矢部教授はこうした研究を食品に生かそうとしている。自身は農家の生まれ、「病気を治すより、病気にならない体をつくるための食品に興味を持つようになった」という。
「健康寿命を全うするために一番大切なのは、やはり毎日の食事です。ペクチンを多く含んでいるのは野菜で、『野菜を毎日食べるといい』とはよく言われますが、それをもう少し推し進めて、野菜を食べることで体の中で何が起きているのか、解き明かしていきたい。それで健康寿命が延びるような成果が出ると、いいですね」

過去100年、糖質科学をけん引してきたのは、実は日本人の研究成果だという。生命科学における糖質の重要性が認知されるにつれ、世界的にも少しずつ若い研究者が増えてきたが、その裏には先人たち、日本の研究者たちの努力があったのだ。「過去の研究を日本語で吸収できるという点で、私たちには大きな恩恵があります。
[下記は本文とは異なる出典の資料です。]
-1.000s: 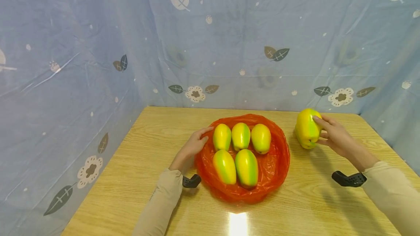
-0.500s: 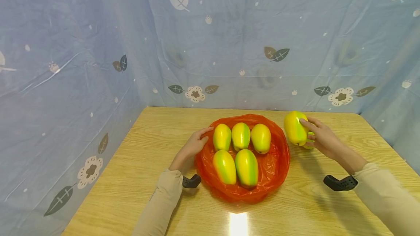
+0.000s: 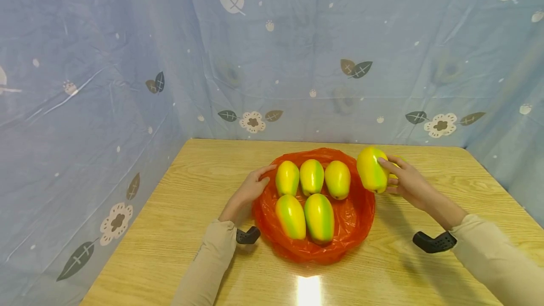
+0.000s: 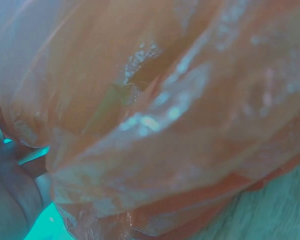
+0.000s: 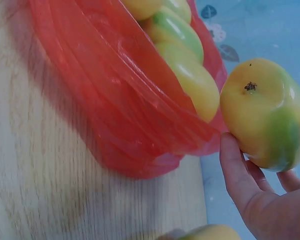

そういった過去の仕事を引き継いで、研究者を増やしていくという意味でも、もう少し頑張っていかなければと思っています」

「ペクチンプロジェクト」は食品業界の注目も高い。「ペクチンには食品添加物として長い歴史があります。
すべての野菜や果物に含まれていて、クエン酸と砂糖を入れて加熱するとペクチンの中の水を弾く部分が結合する。これがジャムです」

注目の研究

上/「ペクチンプロジェクト」とは別にヘパラン硫酸の硫酸化パターンを識別する化合物「HappY」も創出している。動物の皮膚ガンの診断薬として応用できるとして獣医学科と共同研究した
下/ペクチンが小腸を通過すると絨毛が伸びるという現象には糖とタンパク質の複合体であるプロテオグリカン(ヘパラン硫酸)がかかわっている。細胞表面や細胞外マトリクスという領域に存在するもので、様々な生理機能の調節に役立っている。絨毛が伸びるのは腸管上皮細胞が増殖するためだが、増殖する一方では細胞がガン化してしまう。ヘパラン硫酸は細胞の成長因子になるタンパク質をトラップする役割を果たし、細胞の増殖をコントロールする

矢部 富雄
教授 博士(農学)

やべ・とみお/1999年、東北大学大学院農学研究科博士課程後期修了。日本ロシュ株式会社研修生(95~98年)。MIT化学科博士研究員、ハーバード大学医学部客員研究員(99~2002年)。東京都神経科学総合研究所研究員(02~04年)。04年10月、岐阜大学応用生物科学部助手。准教授を経て、16年4月に教授。同年10月、同大「生命の鎖統合研究センター」を兼務。